**DIRECTIONS**
Leave out every picture, then transcribe the rest of the listing exactly.

**DATA**
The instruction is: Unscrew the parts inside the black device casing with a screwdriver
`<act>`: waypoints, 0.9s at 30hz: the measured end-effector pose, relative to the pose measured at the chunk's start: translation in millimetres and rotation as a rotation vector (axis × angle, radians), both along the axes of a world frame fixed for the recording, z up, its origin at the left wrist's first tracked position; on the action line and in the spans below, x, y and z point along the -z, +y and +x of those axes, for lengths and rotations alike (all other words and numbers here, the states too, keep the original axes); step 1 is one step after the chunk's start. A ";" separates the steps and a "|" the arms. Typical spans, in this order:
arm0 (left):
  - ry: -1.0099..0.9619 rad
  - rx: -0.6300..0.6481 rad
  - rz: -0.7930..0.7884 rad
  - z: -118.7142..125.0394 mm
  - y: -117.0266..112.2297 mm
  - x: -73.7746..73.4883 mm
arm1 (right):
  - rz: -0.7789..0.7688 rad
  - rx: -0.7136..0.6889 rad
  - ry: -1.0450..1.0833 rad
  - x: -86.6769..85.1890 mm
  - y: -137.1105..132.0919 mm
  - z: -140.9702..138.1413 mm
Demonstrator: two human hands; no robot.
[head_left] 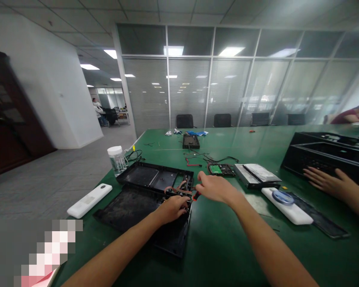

**ANSWER TO THE PROBLEM**
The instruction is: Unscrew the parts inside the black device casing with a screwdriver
`<act>`: waypoints, 0.9s at 30hz: the measured end-effector pose, relative to the pose measured at the chunk's start: translation in millimetres and rotation as a rotation vector (axis × angle, radians), both along the axes of a world frame fixed for the recording, z up, its origin at the left wrist's first tracked position; on the action line and in the spans below, x, y and z point along the -z, +y and +x of those axes, for lengths and rotations alike (all other words and numbers here, the states too, keep the original axes); step 1 is one step after the chunk's start. A ";" separates the steps and a "|" the arms. Typical spans, in this order:
arm0 (left):
  - ry: -1.0099..0.9619 rad
  - rx: -0.6300..0.6481 rad
  - rz: -0.7930..0.7884 rad
  - z: -118.7142..125.0394 mm
  - y: -117.0266..112.2297 mm
  - x: -73.7746..73.4883 mm
arm1 (right):
  - rz: -0.7789..0.7688 rad
  - rx: -0.7136..0.6889 rad
  - ry: -1.0450..1.0833 rad
  - x: -86.6769..85.1890 mm
  - y: -137.1105..132.0919 mm
  - z: -140.9702..138.1413 mm
Demonstrator: two human hands; no robot.
[head_left] 

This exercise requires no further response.